Stored records:
----------------------------------------

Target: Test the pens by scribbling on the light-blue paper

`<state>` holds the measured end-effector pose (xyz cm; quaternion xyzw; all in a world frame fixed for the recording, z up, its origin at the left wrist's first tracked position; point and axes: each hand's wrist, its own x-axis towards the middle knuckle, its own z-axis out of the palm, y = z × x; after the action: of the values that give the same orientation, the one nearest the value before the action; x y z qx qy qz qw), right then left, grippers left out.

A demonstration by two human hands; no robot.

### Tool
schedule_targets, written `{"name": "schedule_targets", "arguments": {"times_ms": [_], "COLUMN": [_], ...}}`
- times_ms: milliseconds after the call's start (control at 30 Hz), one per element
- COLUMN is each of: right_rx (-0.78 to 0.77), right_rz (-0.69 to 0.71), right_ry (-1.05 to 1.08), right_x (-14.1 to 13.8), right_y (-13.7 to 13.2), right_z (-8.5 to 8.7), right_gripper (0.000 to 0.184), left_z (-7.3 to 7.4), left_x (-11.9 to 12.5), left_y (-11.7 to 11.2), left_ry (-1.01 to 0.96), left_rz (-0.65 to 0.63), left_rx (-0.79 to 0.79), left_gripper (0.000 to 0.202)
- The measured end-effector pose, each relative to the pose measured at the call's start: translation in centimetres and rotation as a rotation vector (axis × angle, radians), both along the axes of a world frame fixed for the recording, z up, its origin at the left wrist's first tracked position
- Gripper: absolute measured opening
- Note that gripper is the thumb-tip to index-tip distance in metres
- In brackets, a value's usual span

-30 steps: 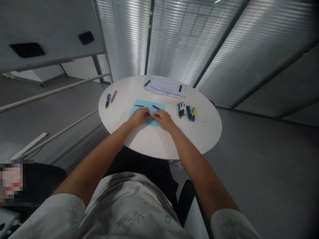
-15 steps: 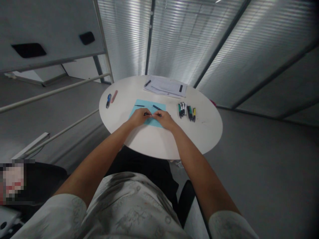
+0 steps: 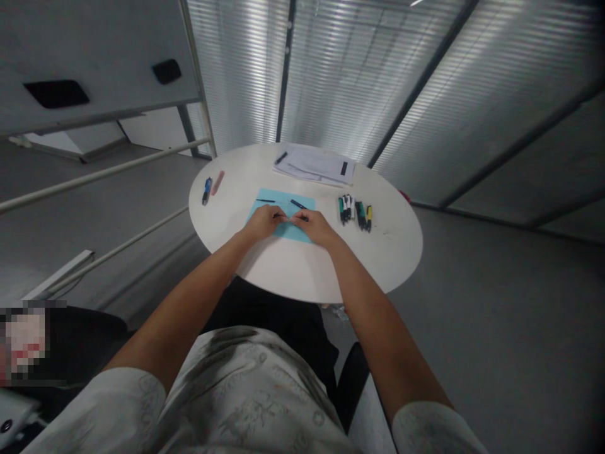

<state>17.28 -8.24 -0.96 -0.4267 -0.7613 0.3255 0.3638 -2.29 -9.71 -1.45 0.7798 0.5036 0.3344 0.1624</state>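
My left hand is closed in a pinch above a light blue sheet, with a small dark pen part between its fingers. Facing it, my right hand pinches another dark, slim pen part. The fingertips of both hands almost meet, and their details are too small to make out. Beyond my left hand, a thin dark stick like a pen refill lies on the sheet. Just past my right fingers lies a short dark blue pen piece.
The sheet lies on a white oval table. Several markers lie to the right. Stacked papers are at the back. A blue pen and a pink stick-like item lie at the left. A whiteboard frame stands left.
My right hand has shifted very slightly right, so the fingertips are a little farther apart. The things on the sheet and table have stayed in place.
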Motion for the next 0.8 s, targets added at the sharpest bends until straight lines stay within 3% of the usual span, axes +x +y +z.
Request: {"name": "schedule_targets", "arguments": {"times_ms": [267,533,700,800], "right_rx": [0.005,-0.015,-0.019,0.03], "right_rz": [-0.003,-0.002,-0.022,-0.045], "right_ry": [-0.107,-0.085,-0.003,-0.063], "right_x": [0.4,0.6,1.5,1.4], "right_y": [0.0,0.0,0.3,0.4], "right_z": [0.3,0.6,0.7,0.5], "right_gripper": [0.025,0.026,0.021,0.019], "left_z": [0.0,0.4,0.5,0.3], "left_x": [0.0,0.1,0.0,0.0], "left_y": [0.0,-0.2,-0.3,-0.2], "left_ry": [-0.016,-0.137,-0.156,-0.085], "left_rz": [0.002,0.0,0.076,0.033], "left_rx": [-0.022,-0.084,-0.035,0.012], "left_gripper": [0.023,0.019,0.018,0.016]}}
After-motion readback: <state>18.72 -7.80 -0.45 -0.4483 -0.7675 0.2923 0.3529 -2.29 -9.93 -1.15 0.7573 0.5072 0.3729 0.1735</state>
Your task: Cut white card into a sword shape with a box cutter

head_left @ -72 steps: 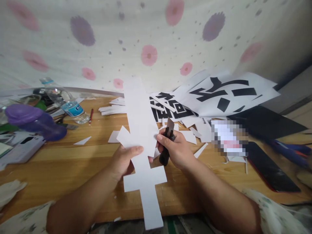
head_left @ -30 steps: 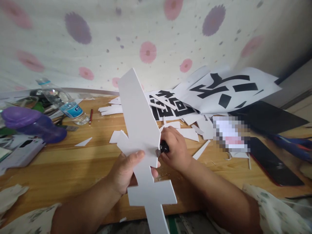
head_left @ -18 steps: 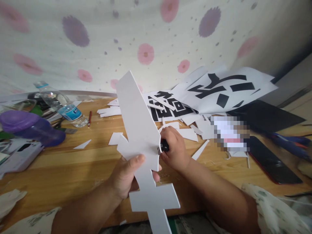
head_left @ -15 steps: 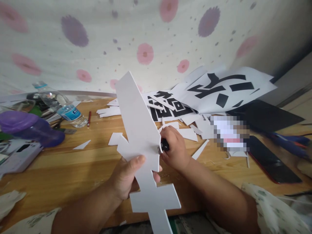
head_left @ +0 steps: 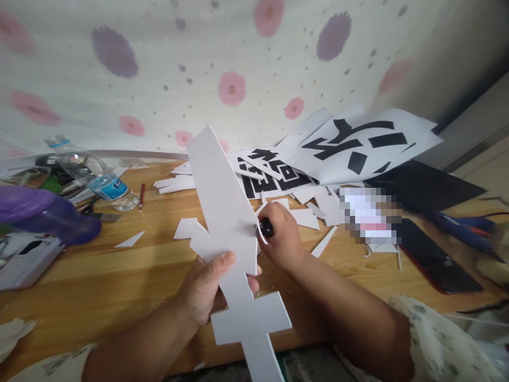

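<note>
A white foam board cutout (head_left: 222, 201), with a broad blade-like top and a cross-shaped lower part, is held tilted above the table. My left hand (head_left: 207, 286) grips its narrow middle, thumb flat on the front and fingertips showing behind the right edge. Wrapped round a black-handled knife (head_left: 265, 227), my right hand (head_left: 281, 233) works at the board's right edge. The blade is mostly hidden there. A thin white sliver (head_left: 261, 233) curls away from the edge beside the handle.
White board scraps (head_left: 304, 217) and printed sheets with black shapes (head_left: 358, 140) lie behind my right hand. A phone (head_left: 441, 257) and blue-handled pliers (head_left: 463, 228) are at right. A water bottle (head_left: 109, 185), red pen (head_left: 142, 196) and purple container (head_left: 43, 215) stand or lie at left.
The knife and my right hand have shifted slightly up along the board's edge, and the curled sliver stands out further. My left hand keeps its grip. The view has shifted a little.
</note>
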Tool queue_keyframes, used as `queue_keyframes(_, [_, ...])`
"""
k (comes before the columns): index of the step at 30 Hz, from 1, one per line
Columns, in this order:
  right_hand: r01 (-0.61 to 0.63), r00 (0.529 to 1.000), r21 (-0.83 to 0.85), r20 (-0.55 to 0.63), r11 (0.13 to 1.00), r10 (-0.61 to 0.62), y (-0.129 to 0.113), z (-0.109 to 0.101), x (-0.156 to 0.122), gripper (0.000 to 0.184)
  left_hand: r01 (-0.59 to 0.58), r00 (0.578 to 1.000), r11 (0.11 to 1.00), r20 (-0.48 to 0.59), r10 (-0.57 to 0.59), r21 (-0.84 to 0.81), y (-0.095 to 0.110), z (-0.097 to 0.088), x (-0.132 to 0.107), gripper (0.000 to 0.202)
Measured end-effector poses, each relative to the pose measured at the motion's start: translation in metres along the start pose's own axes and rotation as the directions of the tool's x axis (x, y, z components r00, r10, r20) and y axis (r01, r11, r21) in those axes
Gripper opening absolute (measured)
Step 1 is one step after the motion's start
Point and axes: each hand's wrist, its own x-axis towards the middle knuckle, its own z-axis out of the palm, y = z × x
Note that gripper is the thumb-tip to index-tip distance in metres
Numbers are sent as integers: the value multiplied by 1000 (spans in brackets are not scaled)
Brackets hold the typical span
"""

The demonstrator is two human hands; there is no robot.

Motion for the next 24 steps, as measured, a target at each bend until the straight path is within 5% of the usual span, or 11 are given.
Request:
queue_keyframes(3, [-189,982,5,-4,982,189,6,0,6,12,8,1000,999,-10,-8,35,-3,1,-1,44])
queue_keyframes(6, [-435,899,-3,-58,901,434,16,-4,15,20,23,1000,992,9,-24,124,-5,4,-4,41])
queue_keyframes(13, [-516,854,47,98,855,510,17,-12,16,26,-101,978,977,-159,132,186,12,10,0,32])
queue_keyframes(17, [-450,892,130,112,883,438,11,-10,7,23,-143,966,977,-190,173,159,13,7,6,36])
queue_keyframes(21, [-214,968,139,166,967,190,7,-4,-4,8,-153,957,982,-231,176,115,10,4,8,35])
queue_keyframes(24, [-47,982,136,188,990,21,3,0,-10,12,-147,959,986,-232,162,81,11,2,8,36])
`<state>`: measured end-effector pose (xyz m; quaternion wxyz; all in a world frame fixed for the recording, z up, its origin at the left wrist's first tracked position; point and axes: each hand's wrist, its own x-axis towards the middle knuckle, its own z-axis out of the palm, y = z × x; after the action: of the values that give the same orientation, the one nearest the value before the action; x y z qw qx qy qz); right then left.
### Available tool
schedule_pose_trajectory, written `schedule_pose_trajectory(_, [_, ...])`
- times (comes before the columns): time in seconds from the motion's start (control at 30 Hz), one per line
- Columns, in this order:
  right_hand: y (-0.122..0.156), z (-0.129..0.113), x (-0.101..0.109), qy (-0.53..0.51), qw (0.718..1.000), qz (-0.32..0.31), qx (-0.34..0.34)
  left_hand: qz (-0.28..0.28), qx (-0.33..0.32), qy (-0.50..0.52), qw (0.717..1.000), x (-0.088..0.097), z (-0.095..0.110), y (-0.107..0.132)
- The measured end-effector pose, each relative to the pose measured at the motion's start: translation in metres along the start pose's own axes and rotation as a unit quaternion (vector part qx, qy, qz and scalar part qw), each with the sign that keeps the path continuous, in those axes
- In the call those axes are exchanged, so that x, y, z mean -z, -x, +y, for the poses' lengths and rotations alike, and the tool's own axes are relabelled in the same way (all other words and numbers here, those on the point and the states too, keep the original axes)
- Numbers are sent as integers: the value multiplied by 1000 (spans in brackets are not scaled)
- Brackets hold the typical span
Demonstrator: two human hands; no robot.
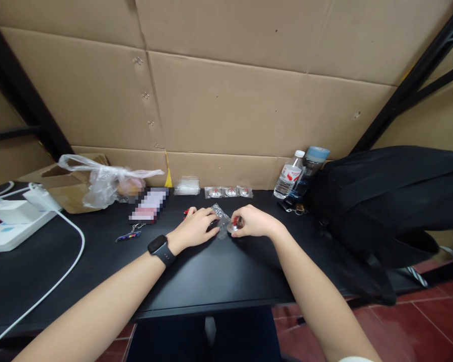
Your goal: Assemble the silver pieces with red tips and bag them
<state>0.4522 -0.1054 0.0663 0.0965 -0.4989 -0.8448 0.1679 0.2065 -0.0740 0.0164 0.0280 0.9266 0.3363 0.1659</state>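
My left hand, with a black smartwatch on its wrist, rests on the black table and pinches a small clear plastic bag. My right hand is closed on a small round silver part with a red mark, held right beside the bag's edge. A bit of red shows by my left hand's far side at the table. Behind the hands, a row of three bagged silver parts lies near the cardboard wall.
A stack of clear bags lies beside the row. A water bottle and a blue-lidded bottle stand at the back right, next to a black bag. At left are a crumpled plastic bag, white boxes, a white cable and a keychain.
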Motion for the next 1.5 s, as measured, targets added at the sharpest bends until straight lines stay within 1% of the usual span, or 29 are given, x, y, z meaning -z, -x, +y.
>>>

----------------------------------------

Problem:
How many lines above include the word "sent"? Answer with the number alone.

Exercise response:
2